Pemanfaatan Website Desa Oleh KKN IAIN Kudus Desa Asempapan Kecamatan Trangkil, Kabupaten Pati

Institut Agama Islam Negeri Kudus (IAIN Kudus) merupakan salah satu perguruan tinggi keagamaan Islam negeri yang berada di Kudus. Kampus yang pernah dijuliki STAIN Kudus ini juga aktif mengirimkan mahasiswanya dalam kegiatan sosial masyarakat salah satunya adalah dengan adanya program KKN (Kuliah Kerja Nyata).

KKN IAIN Kudus pada tahun ini diselenggarakan dengan cara yang berbeda dari biasanya. Hal ini terkait dengan adanya covid-19, kondisi ini mendorong pelaksanaan Kuliah Kerja Nyata (KKN) tahun 2021 ini diselenggarakan masih dengan menjalankan protokol kesehatan 5M: mencuci tangan, memakai masker, menjaga jarak, menghindari kerumunan, dan mengurangi mobilitas. Penyelenggaraan Kuliah Kerja Nyata berbasis tempat tinggal atau domisili mahasiswa yang disebut Kuliah Kerja Nyata Terintegrasi Kompetensi (KKN-IK). KKN-IK adalah KKN yang dilaksanakan secara terintegrasi antara
kompetensi program studi dan pengabdian kepada masyarakat. KKN-IK merupakan bagian dari kegiatan pembelajaran mahasiswa dalam melakukan pengabdian kepada masyarakat yang terintegrasi dengan kompetensi mahasiswa sesuai bidang dan program studinya. Kegiatan
KKN-IK ini diarahkan dengan tujuan meningkatkan pemahaman masyarakat tentang potensi desa berbasis moderasi beragama, baik potensi ekonomi, sosio-kultural, maupun keagamaan. Selain itu, kegiatan KKN-IK ini juga dimaksudkan untuk mengembangkan potensi
mahasiswa sesuai bidang keilmuannya ke arah peningkatan kemampuan
dan profesinya. Adapun tema dan fokus kegiatan Kuliah Kerja Nyata Terintegrasi Kompetensi (KKN-IK) tahun 2021 ini adalah “Pemberdayaan Potensi Desa Berbasis Moderasi Beragama”.

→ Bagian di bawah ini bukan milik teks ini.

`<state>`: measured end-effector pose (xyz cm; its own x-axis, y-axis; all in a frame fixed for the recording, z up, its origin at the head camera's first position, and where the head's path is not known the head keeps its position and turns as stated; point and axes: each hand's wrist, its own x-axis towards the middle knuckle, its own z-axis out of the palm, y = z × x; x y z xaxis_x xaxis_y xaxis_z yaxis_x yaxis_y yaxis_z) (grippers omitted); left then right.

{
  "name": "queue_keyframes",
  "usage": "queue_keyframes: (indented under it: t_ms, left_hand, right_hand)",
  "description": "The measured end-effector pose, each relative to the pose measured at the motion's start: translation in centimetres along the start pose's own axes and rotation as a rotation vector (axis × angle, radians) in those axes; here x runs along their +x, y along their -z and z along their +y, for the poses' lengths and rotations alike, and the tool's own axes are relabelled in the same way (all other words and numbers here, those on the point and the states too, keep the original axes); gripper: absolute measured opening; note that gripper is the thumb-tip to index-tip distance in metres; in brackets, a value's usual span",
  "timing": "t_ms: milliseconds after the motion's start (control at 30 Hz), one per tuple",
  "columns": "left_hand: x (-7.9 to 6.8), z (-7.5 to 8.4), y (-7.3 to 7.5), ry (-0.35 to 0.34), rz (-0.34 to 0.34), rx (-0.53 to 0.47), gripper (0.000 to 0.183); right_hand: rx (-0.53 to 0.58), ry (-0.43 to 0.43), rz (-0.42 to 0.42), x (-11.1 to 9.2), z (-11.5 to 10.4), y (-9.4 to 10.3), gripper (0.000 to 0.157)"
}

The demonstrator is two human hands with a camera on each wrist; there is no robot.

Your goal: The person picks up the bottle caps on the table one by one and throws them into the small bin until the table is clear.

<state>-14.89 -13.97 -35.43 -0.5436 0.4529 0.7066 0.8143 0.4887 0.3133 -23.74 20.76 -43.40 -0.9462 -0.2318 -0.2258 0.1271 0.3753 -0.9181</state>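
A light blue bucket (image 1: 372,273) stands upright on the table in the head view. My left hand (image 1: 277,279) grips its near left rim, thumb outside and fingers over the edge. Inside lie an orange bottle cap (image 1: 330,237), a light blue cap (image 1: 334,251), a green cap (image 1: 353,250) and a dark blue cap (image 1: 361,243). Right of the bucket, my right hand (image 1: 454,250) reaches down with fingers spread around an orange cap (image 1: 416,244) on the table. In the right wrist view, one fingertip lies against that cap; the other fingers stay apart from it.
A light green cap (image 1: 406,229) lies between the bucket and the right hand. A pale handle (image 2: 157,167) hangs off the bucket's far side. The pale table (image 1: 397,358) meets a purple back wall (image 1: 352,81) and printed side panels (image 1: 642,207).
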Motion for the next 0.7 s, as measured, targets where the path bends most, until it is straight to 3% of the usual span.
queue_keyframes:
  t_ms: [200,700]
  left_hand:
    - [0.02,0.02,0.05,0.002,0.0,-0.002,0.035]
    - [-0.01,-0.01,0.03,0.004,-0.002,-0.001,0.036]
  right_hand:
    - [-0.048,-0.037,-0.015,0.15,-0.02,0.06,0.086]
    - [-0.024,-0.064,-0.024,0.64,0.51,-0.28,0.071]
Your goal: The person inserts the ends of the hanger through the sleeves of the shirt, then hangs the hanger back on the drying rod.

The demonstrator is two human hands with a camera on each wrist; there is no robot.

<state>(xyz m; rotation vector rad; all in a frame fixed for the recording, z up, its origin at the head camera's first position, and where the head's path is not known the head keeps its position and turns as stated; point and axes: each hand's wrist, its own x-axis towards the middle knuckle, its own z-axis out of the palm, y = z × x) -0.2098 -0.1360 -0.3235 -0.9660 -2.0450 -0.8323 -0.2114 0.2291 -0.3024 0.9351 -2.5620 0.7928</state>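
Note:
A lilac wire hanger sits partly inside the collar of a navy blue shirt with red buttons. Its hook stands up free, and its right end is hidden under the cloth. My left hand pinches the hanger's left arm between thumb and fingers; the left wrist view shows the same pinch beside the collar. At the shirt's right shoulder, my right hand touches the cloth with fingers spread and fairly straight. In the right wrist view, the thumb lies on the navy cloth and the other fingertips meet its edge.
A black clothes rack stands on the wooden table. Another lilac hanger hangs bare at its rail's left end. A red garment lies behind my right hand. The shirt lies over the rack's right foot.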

Meski begitu, KKN IAIN Kudus masih dapat dijalankan secara produktif dan efisien. Hal ini terlihat pada salah satu mahasiswa yang bertempat KKN di Desa Asempapan, Kecamatan Trangkil, Kabupaten Pati. Mahasiswa tersebut mengajukan beberapa program kerja dengan pihak desa untuk ikut menjaga serta mengembangan potensi produktivitas desa dalam masa pandemi covid-19 ini.